Ejemplo 5: El silenciamiento de la Inl-ghrelina disminuyó la proliferación celular y la secreción de PSA

Para los ensayos de silenciamiento se usaron las líneas celulares PC-3 y LnCaP. En concreto, se sembraron 200,000 células en placas de cultivo de 6 pocilios y las células fueron incubadas hasta que se logró una confluencia de 70%. Las células se transfectaron con el ARNip SEQ ID NO.: 13 (cacuguuucuggaaggacatt), diseñado para silenciar la expresión de Inl-ghrelina [denominado siRNA (1) en la figura 6], el ARNip SEQ ID NO.: 14 (gagtcctaaacagactgtt) diseñado para silenciar la expresión de Inl-ghrelina [denominado siRNA (2) en la figura 6] o con un control aleatorizado usando "Lipofectamine RNAiMAX". Después de 48 horas, se recogieron las células y se sembraron las células para estudiar su proliferación y la secreción de PSA.

Después de confirmar que los ARNip habían silenciado efectivamente la expresión de Inl-ghrelina usando qPCR (Figura 6A), se demostró que el silenciamiento de Inl-ghrelina disminuyó la proliferación celular de PC-3 y LnCaP después de 24-48 horas (Figura 6B). Además, el silenciamiento de Inl-ghrelina redujo la secreción de PSA en las células LnCaP (Figura 6C).

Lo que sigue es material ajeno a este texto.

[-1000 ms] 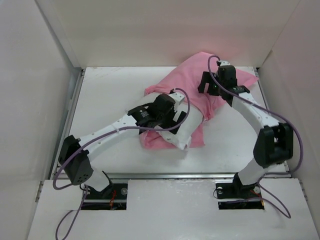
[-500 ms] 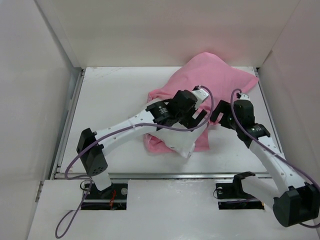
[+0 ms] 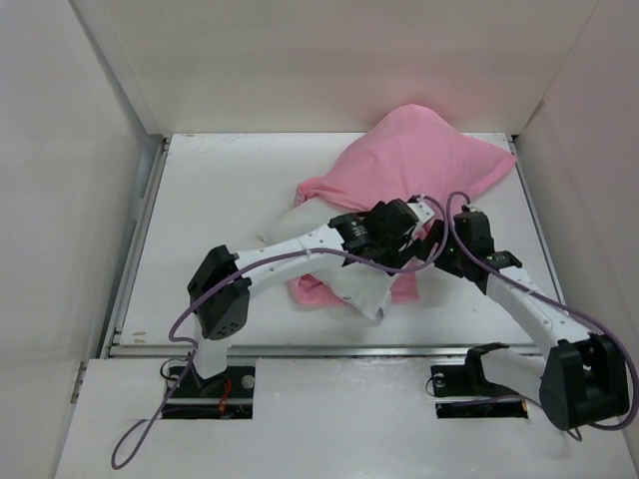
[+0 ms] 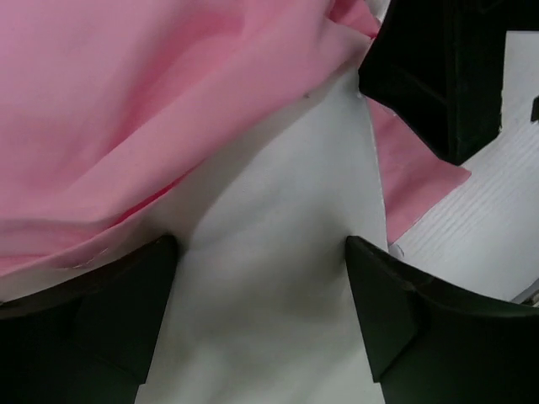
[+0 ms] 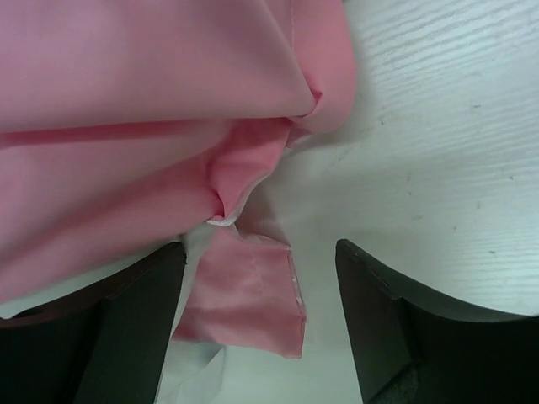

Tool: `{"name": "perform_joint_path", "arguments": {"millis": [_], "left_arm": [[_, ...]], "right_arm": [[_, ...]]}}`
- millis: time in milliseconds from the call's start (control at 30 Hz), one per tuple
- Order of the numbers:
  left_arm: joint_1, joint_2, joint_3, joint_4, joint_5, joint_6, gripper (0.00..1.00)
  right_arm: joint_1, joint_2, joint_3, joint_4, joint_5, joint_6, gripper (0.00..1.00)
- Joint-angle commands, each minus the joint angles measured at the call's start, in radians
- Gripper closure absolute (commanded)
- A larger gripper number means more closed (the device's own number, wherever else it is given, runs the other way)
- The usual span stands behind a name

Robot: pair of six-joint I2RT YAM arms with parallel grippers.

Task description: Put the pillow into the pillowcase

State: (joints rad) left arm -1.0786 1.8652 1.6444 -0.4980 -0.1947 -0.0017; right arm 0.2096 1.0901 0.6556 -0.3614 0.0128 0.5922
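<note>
Plainly you were midway through the stuffing step. The pillow (image 3: 357, 289) lay mostly inside the pillowcase (image 3: 419, 165) at the middle-right of the counter (image 3: 220, 200), with one white corner poking out of the pink on the near side. Your left pincer (image 4: 259, 261) stood wide, its fingers pressed down either side of a bare white patch of pillow right at the case's edge, gripping nothing that I could see. Your right pincer (image 5: 261, 252) was wide too, hovering over the loose pink hem where it met the counter, just beside the left one, a small pink flap between its fingers but not pinched. By my judgement, the next move called for the right to close on that hem and draw it over the corner while the left pushed the white in; with the two pincers so near, a collision was the risk to mind
</note>
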Motion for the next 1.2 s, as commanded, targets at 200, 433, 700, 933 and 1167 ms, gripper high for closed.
{"name": "perform_joint_path", "arguments": {"millis": [200, 433, 700, 933, 1167], "left_arm": [[0.037, 0.069, 0.034, 0.006, -0.063, -0.061, 0.63], [0.081, 0.089, 0.034, 0.065, -0.059, -0.072, 0.84], [0.173, 0.23, 0.135, 0.212, -0.015, -0.156, 1.0], [0.197, 0.27, 0.167, 0.413, 0.078, -0.302, 1.0], [0.197, 0.238, 0.101, 0.457, 0.046, -0.363, 1.0]], "right_arm": [[-0.006, 0.184, 0.036, 0.263, -0.022, -0.025, 0.25], [-0.006, 0.263, 0.114, 0.27, 0.013, -0.037, 0.7], [0.025, 0.081, 0.124, 0.02, -0.155, -0.14, 1.0], [0.201, 0.102, 0.225, -0.088, -0.387, -0.36, 1.0], [0.254, 0.343, 0.286, -0.074, -0.455, -0.397, 1.0]]}}
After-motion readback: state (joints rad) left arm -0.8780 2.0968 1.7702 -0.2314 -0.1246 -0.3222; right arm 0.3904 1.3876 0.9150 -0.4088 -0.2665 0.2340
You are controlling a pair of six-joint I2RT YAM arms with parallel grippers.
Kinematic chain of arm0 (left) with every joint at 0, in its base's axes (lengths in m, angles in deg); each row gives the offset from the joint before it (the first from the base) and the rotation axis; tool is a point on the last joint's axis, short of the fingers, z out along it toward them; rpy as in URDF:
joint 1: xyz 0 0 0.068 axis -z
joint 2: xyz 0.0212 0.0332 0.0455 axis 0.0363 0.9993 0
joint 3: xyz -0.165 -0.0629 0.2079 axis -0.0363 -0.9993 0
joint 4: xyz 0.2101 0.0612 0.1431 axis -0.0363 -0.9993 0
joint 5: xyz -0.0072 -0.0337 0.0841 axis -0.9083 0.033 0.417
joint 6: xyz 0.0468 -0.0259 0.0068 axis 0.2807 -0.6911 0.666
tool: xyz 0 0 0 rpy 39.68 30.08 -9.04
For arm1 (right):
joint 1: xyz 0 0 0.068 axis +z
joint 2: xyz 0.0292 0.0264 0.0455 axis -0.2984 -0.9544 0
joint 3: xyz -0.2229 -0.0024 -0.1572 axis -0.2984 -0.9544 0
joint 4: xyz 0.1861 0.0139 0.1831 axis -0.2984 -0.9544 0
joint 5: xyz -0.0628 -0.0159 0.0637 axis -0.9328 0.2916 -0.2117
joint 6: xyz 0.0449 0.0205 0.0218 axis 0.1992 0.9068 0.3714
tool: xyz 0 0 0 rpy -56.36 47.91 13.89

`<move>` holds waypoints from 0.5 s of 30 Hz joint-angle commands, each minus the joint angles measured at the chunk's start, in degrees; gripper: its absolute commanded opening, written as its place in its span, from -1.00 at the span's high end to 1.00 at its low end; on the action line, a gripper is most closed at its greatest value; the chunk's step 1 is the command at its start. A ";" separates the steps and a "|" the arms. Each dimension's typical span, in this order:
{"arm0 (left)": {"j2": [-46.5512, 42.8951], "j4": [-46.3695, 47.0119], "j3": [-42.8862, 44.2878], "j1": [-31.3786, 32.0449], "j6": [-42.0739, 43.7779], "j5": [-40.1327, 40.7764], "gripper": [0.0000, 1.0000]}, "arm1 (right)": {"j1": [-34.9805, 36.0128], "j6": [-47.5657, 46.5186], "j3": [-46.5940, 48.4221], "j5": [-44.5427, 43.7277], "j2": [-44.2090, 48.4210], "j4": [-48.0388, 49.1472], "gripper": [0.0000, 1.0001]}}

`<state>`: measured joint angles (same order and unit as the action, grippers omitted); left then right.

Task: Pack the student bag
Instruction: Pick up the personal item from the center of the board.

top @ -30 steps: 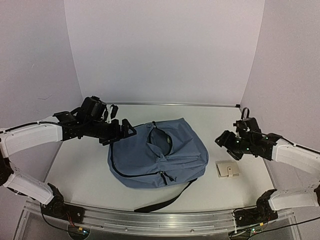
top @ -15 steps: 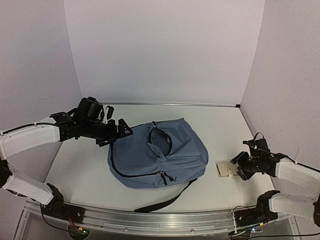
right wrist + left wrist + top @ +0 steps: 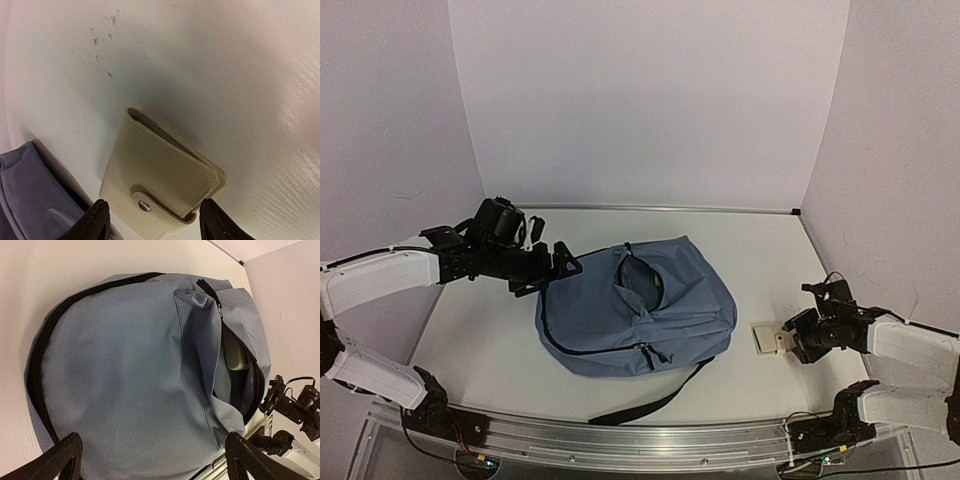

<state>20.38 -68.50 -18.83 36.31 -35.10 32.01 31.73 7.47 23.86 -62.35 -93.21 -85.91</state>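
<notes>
Left gripper (image 3: 152, 452) spread over dusty-blue student bag (image 3: 665, 310), zip (image 3: 240, 347) gaping, right gripper (image 3: 154, 220) astride cream wallet (image 3: 160, 172), grip unclear

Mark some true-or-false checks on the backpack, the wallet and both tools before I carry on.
1. The cream wallet lies on the table, right of the blue backpack. True.
2. The right tool has a finger on either side of the wallet. True; whether they press it yet is unclear.
3. The left tool grips a backpack strap. False: it is wide open near the backpack's left edge, holding nothing.
4. The backpack's pocket is zipped shut. False: it gapes, and something shows inside.
5. The wallet lies unfolded. False: it is folded, its snap tab fastened.
</notes>
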 commanded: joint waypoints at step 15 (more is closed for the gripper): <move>-2.21 0.29 0.07 -1.25 1.37 -0.94 -0.99 | -0.29 0.44 2.68 -3.82 -7.47 3.22 0.03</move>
<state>20.31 -68.67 -18.83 35.48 -34.66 31.45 31.73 8.63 24.41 -63.90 -98.97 -84.07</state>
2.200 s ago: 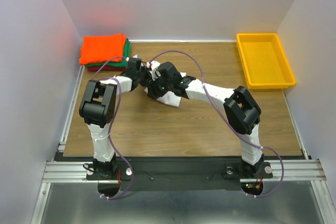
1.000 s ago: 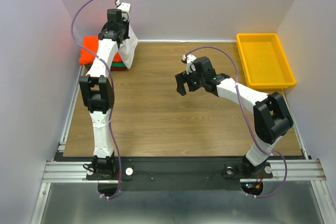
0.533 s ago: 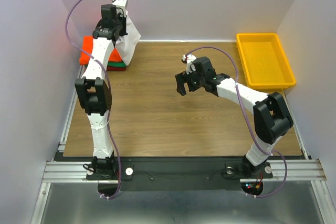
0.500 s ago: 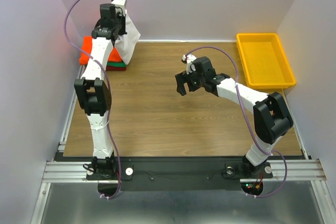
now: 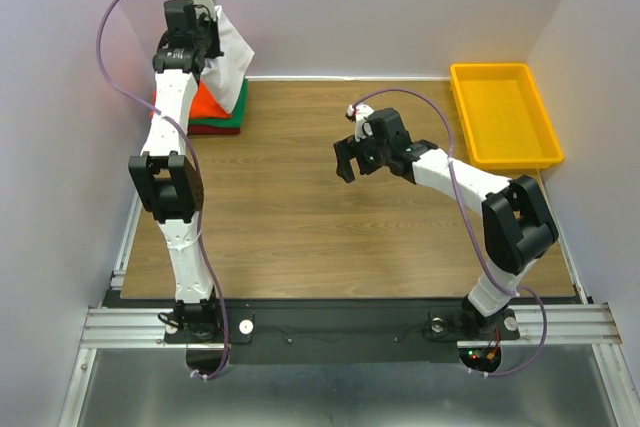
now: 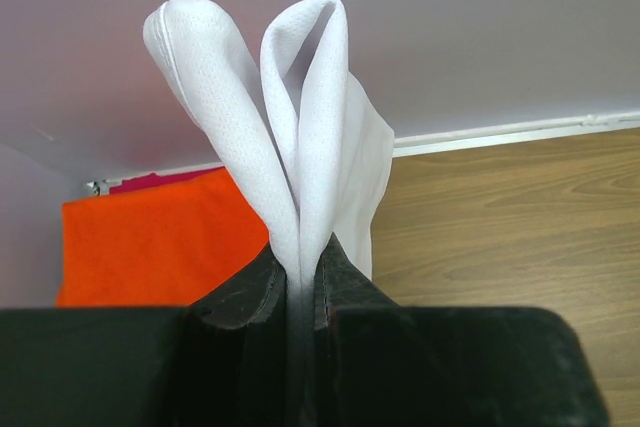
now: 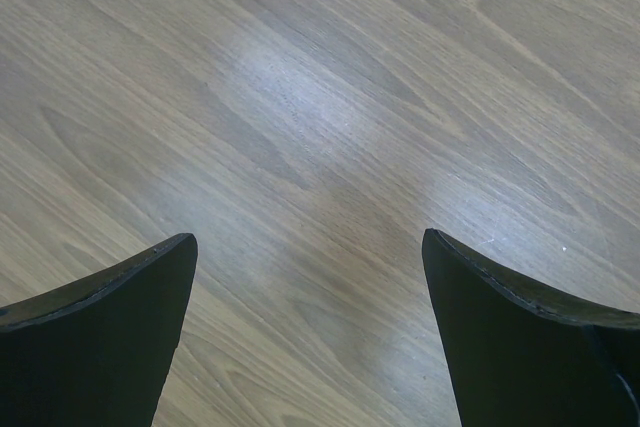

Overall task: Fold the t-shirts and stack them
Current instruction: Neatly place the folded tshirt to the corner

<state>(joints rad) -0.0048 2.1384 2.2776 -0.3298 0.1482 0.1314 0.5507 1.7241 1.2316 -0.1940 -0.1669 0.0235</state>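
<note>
From above, the left gripper (image 5: 205, 27) hangs over the stack of folded t-shirts (image 5: 215, 117) and holds the white t-shirt (image 5: 230, 52) above it. The right gripper (image 5: 350, 162) is well to the right of the stack, over the table (image 5: 300, 237).

In the left wrist view, the narrow jaws pinch the white t-shirt (image 6: 300, 147), and the stack's orange t-shirt (image 6: 160, 237) lies beneath.

In the right wrist view, the jaws stand wide apart above the wood.

White t-shirt (image 6: 312, 117) doubled over, hanging above folded orange, green, dark-red stack (image 5: 210, 107), far-left corner

Yellow tray (image 5: 505, 115) sits far-right corner of wood table (image 5: 330, 237).
</note>
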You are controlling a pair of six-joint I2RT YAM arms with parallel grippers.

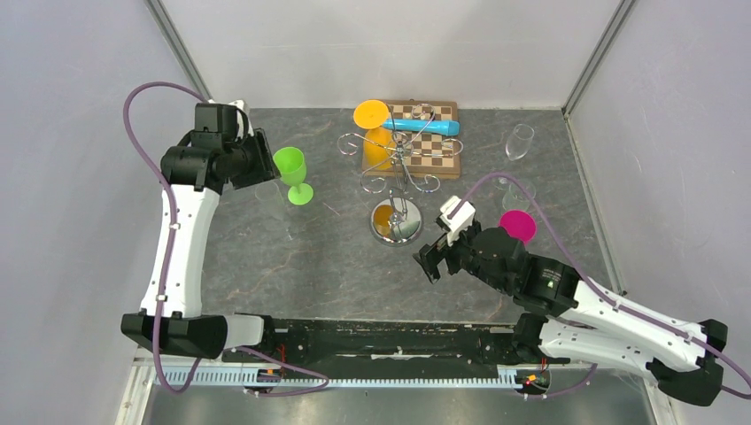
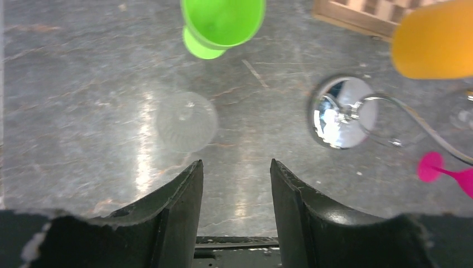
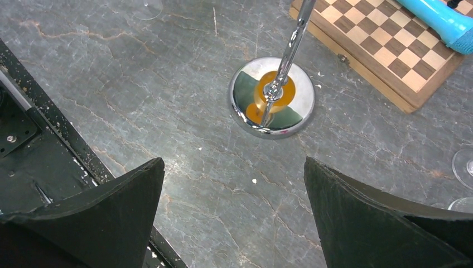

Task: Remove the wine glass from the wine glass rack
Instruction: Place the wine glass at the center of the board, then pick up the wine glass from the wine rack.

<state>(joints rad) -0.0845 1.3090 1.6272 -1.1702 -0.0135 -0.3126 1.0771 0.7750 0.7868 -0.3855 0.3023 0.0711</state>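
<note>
The right gripper is found spread wide and empty near the wine glass rack; the left gripper is parted, empty, beside a green glass. The orange wine glass is hung inverted from a rear wire arm. It is judged light, rigid and slick, and the stem is advised for the hold.

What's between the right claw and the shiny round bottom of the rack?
Nothing. The right wrist view shows only bare table between the right gripper and the rack's base.
</note>
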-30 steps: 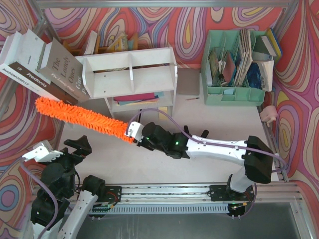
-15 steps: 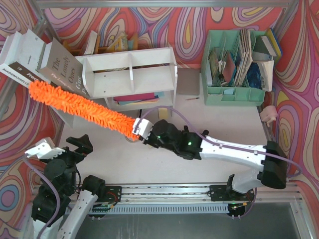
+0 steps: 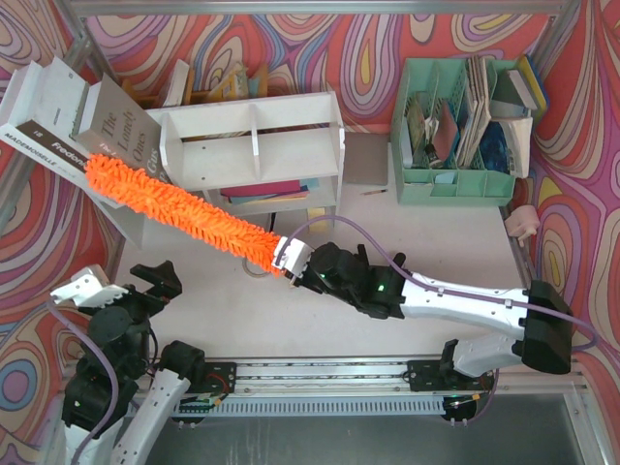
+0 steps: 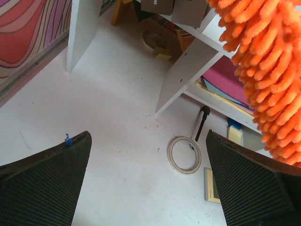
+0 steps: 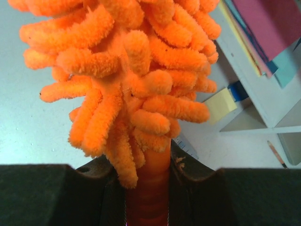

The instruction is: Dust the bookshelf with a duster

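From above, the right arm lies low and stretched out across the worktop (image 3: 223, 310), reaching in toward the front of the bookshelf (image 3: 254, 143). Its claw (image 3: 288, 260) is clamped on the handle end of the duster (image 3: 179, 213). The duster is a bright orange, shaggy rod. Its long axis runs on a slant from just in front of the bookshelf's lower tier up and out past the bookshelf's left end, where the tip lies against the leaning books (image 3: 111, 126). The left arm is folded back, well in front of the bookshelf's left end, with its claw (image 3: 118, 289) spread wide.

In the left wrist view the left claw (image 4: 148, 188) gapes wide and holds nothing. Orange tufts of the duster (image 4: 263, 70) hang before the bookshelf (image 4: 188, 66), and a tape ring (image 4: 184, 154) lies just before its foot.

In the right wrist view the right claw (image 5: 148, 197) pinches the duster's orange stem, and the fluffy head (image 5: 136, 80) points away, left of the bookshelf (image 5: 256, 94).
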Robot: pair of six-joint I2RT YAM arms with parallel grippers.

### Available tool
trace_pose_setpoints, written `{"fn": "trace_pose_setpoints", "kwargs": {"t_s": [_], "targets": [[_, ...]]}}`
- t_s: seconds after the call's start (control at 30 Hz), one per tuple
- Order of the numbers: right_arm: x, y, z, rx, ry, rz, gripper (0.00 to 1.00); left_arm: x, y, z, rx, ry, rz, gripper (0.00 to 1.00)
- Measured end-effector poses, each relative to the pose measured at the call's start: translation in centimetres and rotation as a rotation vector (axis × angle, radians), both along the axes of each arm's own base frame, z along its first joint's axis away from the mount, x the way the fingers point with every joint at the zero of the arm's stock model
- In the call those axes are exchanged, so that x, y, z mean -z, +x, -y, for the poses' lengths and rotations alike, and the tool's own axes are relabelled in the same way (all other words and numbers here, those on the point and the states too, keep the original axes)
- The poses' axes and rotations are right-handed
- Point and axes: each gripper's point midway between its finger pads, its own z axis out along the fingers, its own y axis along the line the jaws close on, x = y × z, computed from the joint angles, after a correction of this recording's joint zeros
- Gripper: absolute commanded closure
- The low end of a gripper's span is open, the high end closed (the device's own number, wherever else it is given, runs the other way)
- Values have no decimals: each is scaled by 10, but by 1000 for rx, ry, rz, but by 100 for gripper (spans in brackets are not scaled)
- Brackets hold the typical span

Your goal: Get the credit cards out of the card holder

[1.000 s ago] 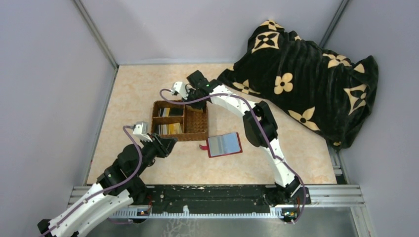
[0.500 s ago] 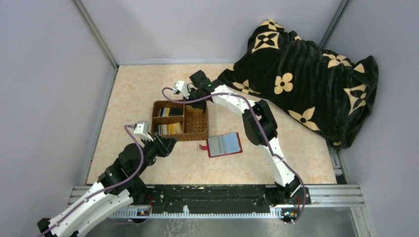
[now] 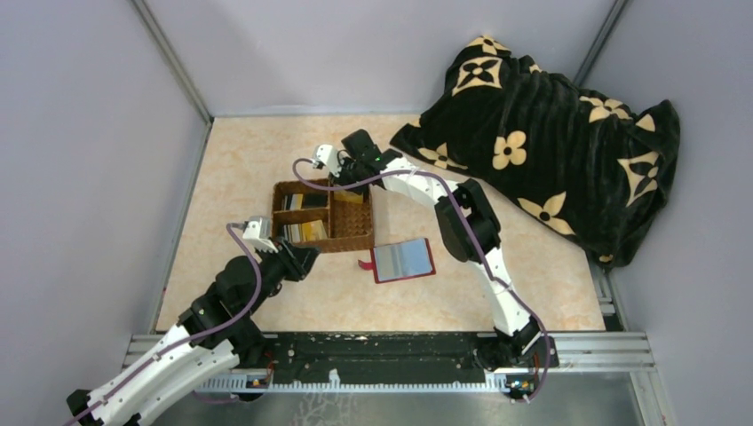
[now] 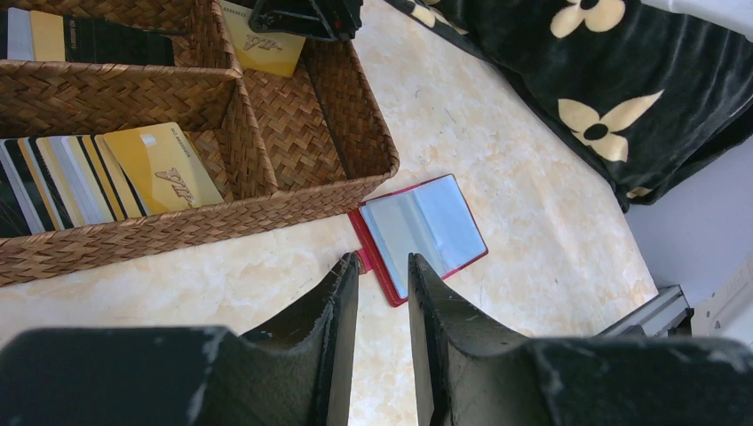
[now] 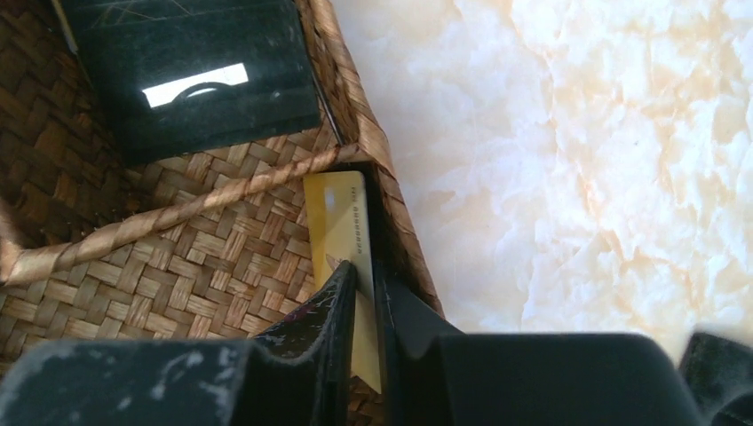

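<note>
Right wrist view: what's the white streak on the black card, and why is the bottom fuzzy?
Right wrist view: glare, probably a light mirrored on the glossy black card; the jaws by the yellow card sit too near the lens, so they blur. Left wrist view: the card holder's clear pockets show a pale sheen too.

The marbled table (image 3: 240,160) carries a wicker basket (image 3: 348,242), a card holder (image 3: 404,259) (lying open) and a flowered blanket (image 3: 550,133).

credit cards (image 4: 160,169) in basket (image 3: 355,244), card holder (image 3: 404,259) beside it, blanket (image 3: 550,133) far right
</note>
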Motion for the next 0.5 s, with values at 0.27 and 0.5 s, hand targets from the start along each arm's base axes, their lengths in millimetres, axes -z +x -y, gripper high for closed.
{"fn": "trace_pose_setpoints", "kwargs": {"t_s": [0.27, 0.5], "targets": [[9, 1, 13, 61, -8, 42, 77, -1, 1, 1, 1, -2, 5, 67], [-9, 7, 19, 104, 11, 98, 81, 1, 2, 3, 8, 1, 5, 67]]}}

Ejemplo 6: La sobreexpresión de Inl-ghrelina y/o GHS-Rlb aumenta la proliferación de líneas celulares derivadas de cáncer de colon (HTB2 y HTB5).

Las líneas celulares HTB-2 and HTB-5 se transfectaron de forma transitoria con el vector pCDNA3.1 que contenía un fragmento de inserción que codificaba Inl-ghrelina o GHS-Rlb. En concreto, se sembraron 200,000 células en placas de cultivo de 6 pocilios y se transfectaron con vectores que contenían Inl- ghrelina y/o GHRS-lb o vectores vacíos, usando "Lipofectamine 2000 Transfection Reagent", siguiendo las instrucciones del fabricante. La viabilidad/proliferación celular se midió mediante un ensayo colorimétrico de "Alamar Blue reagent". Para ello, se sembraron células a una densidad de 5,000 en placas de 96 pocilios y se les privó de suero durante 24 horas. Las células se trataron con medio sin suero y 10 % "Alamar Blue" durante 3 horas. La reducción en los niveles de "Alamar Blue" se analizó mediante la excitación a 560 nm y la detección a 590 nm usando el sistema "FlexStation III".

Los resultados de este estudio demostraron que la sobreexpresión de Inl-ghrelina o de GHS-Rlb incrementa la capacidad proliferativa de las células derivadas de cáncer de colon HTB-2 y HTB-5, especialmente tras 4 días de transfección. Además, este efecto parece más pronunciado cuando se sobreexpresaron simultáneamente ambas variantes, especialmente en las HTB-5.